Members of the Libra Association, a group of 28 companies and not-for-profit groups including and brought together by Facebook may soon have the power to forever change the history of the online marketplace worldwide. The Senate and House hearings in Washington July 18th and 19th - as theatrical as they were - may still only be a subtle indication of the grand ramifications of a marketplace where privacy does not exist for buyers and sellers.
Where every mouse click may be tracked, analyzed, recorded and reported to any number of parties, including other vendors, advertising agencies, financial institutions, and government agencies - all without any of us the wiser.
The potential growth for Facebook - with a reach of 2.38 billion users - as a marketplace, could even outpace behemoths like Amazon and Ebay if it became as universally accepted as a marketplace as it is as a social network.
The Libra, proposed as a commonly accepted cryptocurrency pegged to a basket of national currencies such as the U.S. dollar, euro, British pound and Japanese yen, could give Facebook this advantage.

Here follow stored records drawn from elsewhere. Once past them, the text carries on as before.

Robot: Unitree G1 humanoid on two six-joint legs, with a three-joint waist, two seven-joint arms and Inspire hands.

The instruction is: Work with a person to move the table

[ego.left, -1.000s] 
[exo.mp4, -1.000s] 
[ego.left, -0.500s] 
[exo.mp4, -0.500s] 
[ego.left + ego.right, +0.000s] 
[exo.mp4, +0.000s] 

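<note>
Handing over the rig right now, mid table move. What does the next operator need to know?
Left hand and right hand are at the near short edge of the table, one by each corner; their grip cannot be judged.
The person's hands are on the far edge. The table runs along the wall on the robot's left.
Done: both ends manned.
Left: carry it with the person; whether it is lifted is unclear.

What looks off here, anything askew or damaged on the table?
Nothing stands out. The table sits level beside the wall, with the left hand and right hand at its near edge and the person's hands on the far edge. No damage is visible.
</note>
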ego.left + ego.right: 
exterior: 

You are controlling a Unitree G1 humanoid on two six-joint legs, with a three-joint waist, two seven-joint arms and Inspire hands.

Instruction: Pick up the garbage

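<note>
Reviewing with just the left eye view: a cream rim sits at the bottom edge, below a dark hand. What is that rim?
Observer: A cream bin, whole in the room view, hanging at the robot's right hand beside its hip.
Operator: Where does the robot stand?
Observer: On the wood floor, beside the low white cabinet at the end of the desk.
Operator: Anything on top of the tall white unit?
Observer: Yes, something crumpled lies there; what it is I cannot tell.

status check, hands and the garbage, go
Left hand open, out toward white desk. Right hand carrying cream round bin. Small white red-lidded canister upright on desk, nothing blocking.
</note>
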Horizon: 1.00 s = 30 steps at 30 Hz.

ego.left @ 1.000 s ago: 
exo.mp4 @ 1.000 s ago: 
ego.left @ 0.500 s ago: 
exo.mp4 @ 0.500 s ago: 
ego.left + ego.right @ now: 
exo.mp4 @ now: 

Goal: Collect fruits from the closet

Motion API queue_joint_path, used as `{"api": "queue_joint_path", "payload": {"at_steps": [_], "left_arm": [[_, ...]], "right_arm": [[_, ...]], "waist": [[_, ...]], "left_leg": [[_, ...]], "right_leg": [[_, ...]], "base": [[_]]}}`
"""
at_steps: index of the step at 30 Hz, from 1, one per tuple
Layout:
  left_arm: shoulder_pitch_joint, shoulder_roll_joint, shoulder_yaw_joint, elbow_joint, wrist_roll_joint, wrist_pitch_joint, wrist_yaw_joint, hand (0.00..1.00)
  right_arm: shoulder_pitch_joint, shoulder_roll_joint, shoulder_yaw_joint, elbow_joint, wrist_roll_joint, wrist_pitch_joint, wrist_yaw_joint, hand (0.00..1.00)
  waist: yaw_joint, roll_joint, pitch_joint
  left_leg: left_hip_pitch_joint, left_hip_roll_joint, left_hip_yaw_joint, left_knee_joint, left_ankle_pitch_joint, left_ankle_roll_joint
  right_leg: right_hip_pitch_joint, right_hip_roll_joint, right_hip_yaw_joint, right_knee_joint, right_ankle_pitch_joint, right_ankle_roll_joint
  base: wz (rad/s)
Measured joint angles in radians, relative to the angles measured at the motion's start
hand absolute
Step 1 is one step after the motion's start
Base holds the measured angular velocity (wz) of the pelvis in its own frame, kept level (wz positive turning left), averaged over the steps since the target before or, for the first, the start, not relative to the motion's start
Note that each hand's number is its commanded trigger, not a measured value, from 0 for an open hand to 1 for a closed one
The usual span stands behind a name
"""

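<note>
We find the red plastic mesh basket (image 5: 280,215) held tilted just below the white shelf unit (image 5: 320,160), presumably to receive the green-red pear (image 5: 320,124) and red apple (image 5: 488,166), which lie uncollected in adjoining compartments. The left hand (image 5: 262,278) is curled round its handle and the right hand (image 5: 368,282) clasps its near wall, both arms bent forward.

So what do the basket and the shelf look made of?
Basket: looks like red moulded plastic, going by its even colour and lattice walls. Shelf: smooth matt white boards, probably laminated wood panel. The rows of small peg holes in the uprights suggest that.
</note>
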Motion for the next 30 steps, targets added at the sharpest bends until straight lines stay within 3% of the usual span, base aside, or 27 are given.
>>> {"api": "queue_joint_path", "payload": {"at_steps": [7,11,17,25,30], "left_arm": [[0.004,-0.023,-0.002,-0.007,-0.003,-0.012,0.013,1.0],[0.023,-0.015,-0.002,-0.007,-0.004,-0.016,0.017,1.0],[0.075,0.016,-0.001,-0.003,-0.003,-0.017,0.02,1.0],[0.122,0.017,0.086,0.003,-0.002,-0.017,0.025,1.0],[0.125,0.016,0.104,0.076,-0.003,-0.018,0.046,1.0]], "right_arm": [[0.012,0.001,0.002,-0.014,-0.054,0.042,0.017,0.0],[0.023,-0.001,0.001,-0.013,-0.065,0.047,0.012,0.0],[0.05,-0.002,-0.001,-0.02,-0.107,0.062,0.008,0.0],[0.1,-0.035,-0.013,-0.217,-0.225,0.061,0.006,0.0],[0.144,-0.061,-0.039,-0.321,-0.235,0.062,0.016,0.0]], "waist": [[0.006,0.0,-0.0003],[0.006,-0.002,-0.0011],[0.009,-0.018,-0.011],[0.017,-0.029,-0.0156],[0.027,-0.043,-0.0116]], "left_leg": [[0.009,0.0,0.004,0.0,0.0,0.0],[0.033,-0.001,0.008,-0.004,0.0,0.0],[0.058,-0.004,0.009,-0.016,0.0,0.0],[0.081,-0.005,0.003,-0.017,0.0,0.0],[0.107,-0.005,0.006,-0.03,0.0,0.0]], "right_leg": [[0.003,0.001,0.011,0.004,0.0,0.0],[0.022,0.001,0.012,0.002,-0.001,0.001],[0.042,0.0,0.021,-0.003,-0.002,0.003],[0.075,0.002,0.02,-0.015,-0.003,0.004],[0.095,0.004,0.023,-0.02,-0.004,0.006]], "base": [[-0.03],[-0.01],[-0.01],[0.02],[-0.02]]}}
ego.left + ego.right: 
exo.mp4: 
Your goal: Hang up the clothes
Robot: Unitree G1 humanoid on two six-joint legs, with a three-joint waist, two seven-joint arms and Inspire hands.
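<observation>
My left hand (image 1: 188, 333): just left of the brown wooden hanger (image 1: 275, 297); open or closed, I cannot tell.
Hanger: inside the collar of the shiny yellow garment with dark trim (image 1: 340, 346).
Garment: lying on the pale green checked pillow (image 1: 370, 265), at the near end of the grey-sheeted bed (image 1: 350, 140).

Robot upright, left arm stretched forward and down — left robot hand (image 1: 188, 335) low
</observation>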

The societal impact promise of the Libra stated in the Libra white paper, is to onboard the unbanked in underprivileged countries. The new cryptocurrency may accomplish this altruistic aim to some extent, but at what cost? Is this promise merely a Trojan horse filled with tiny soldiers of surveillance ready to do the bidding of their generals?
As a publicly traded company, Facebook, along with the 27 other companies of the Libra Association serving as nodes for the Libra coin, have obligations not only to their share-holders, but to the governments in which they do business.
A decentralized, permissionless, public blockchain like that of Bitcoin is obligated only to its code. And where Bitcoin affords at least pseudonymity to its users, the Libra will, by design, be intrinsically vulnerable to examination, manipulation and even seizure - should one of many authorities dictate it.
Each of the 28 members of the Libra Association, will have its own government mandated regulations to abide by, most notably but not limited to KYC, AML and CFT. These ordinances entail enormous data harvesting. Every data entry on this permissioned, centralized distributed ledger has the potential for vulnerability, for harvesting by parties known and unknown, for reasons both stated and covert.
Facebook, through the use of its Libra coins, is poised to become the world’s largest marketplace and the world’s largest data-harvesting platform.
David Marcus, CEO of Calibra, the Facebook subsidiary creating the native wallet for Libras, stated at the hearing on July 19th, “We will not share financial data and account data even with Facebook itself.” However, Mark Zuckerberg’s motto of “move fast and break things” has led him into legal issues of privacy breach, charges of election manipulation and broad-reaching arbitrary censorship that put David Marcus’ statement in dubious light.
Even the record $5-billion fine imposed on Facebook July 12th by the Federal Trade Commision for violating the terms of a 2011 FTC settlement of privacy practices seemed not much of a deterrent as Facebook collects $5-billion in revenue in an average month alone.
Can we trust the world’s largest social network with it’s checkered past, dubious present and uncertain future, creating its own currency? Do we need to? The word “trustless” in the blockchain space may be a confusing term to those unfamiliar with it.
To true believers in the field, it refers to a system that requires neither trust nor permission; a system governed by the unbiased precision of mathematics, a system without political preferences, company agendas, share-holders or a board of directors. In decentralized systems trust is simply not necessary, hence “trustless.”
The ramifications of privacy breaches within such a broad and far-reaching marketplace as a post-Libra Facebook are vast. Users seeking true privacy for purchases and sales to avoid fraud, identity theft, censorship and other dangers via an online marketplace are limited in their choices today.
As our private lives become increasingly public through social media, let us remember the thin line that divides the social network from the network of money as one we may not choose to cross.